Tuesday, June 14, 2016

NYAC 2016: Careers in Archives

The bronze statue of Samuel de Champlain atop Plattsburgh, New York's Champlain Monument overlooks the lake that bears the explorer's name, 7 June 2016. Champlain never visited what is now Plattsburgh, but many of the area's inhabitants are descendants of the French settlers who arrived in his wake.
Whenever I attend a conference, I make it a point to attend at least one session that isn't directly relevant to my job responsibilities or my career path. It gives me the chance to put aside my preoccupations for a bit and to look at my profession from a slightly different perspective, at least for a little while, and I always find it refreshing.

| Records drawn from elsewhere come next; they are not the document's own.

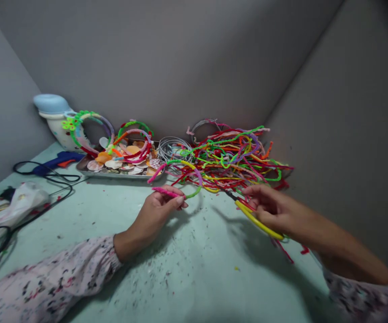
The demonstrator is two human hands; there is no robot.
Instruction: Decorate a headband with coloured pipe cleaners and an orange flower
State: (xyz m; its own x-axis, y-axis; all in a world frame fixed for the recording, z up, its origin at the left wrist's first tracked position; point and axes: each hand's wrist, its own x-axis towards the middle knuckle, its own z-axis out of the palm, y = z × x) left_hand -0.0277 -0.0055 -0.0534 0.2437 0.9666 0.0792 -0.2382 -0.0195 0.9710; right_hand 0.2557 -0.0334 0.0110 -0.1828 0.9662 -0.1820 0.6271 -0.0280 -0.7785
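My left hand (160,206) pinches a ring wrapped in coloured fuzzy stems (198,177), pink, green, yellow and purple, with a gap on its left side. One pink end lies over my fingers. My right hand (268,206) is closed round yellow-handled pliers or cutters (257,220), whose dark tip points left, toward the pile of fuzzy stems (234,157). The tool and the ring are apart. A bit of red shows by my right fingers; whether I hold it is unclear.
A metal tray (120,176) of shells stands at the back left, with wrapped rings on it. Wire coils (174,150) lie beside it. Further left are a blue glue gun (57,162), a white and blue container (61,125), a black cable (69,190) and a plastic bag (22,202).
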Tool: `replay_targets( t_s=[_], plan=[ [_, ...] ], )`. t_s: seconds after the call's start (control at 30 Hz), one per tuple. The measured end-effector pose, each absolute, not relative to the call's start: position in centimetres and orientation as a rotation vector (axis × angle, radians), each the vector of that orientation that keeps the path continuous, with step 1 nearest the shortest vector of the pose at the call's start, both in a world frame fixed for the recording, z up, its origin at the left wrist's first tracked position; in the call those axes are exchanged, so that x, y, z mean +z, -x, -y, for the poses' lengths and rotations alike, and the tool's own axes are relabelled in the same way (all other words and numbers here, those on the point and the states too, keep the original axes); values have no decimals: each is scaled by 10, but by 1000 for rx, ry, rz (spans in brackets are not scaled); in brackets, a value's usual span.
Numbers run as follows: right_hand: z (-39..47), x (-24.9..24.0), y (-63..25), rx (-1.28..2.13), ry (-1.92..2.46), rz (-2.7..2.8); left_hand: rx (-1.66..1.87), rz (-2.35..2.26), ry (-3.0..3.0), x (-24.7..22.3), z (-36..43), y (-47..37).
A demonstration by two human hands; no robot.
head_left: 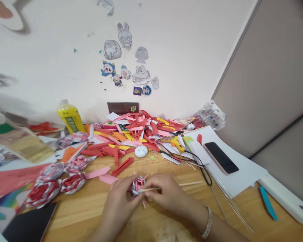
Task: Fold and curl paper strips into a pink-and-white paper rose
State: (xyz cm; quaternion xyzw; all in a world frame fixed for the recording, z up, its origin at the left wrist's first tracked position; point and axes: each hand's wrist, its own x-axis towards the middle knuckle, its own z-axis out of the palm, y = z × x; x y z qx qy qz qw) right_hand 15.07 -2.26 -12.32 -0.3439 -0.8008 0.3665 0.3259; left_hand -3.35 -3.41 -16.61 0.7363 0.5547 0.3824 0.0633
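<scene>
Gripping: left fingers (125, 183) closed around pink-and-white folded-paper flower (138, 185), above wooden desk (91, 205) | right fingers (153, 180) pinched shut on thin pale wooden stick (147, 190), tip touching flower's side | beyond: glossy white oval case (141, 151) | farther: yellow glue gun (177, 144) beside heaped red, pink, yellow paper strips (136, 127)

Head view: from above wooden table (83, 215), facing forward and down, fairly near.
</scene>
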Motion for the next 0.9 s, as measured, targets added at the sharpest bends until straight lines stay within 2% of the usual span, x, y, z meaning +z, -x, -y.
replay_targets(
  t_s=[0.13, 0.47, 0.9],
  plan=[
    [22, -121, -152, 1103, 967, 2088, 1167, -1662, -2258, -168, 35, 34],
    [25, -124, -149, 869, 1130, 2240, 1062, -1563, -2330, -163, 36, 30],
    [19, -130, -148, 551, 1060, 2295, 1087, -1530, -2314, -164, 37, 29]
  ],
)
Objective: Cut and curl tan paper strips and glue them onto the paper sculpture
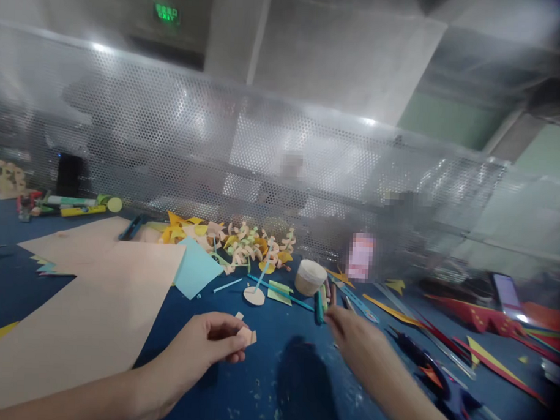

When I was at the 2016 meeting of the New York Archives Conference in Plattsburgh, last Friday, I attended "Careers in Archives: The Ins and Outs," which focused on the varied career paths within archives and brought together five experienced archivists and allied professionals who have taken on archival responsibilities:
  • Jane Subramanian, SUNY Potsdam (emerita) 
  • John Thomas, Jefferson Community College 
  • Susannah Fout, Lake Placid Olympic Museum 
  • Anastasia Pratt, SUNY Empire State College and Clinton County Historian 
  • Susan Hughes, American Pomeroy Historic Genealogical Association 
The session was aimed at graduate students and new professionals, but I found it quite useful from the perspective of a mid-career archivist who regularly works with interns, dispenses the odd bit of career advice to graduate students, and who occasionally sits on a hiring committee. If you're new to the field or come into contact with people who are just finding their professional footing, I'll think you'll find the points that the panelists made extremely interesting. In the interest of brevity, I've organized them thematically.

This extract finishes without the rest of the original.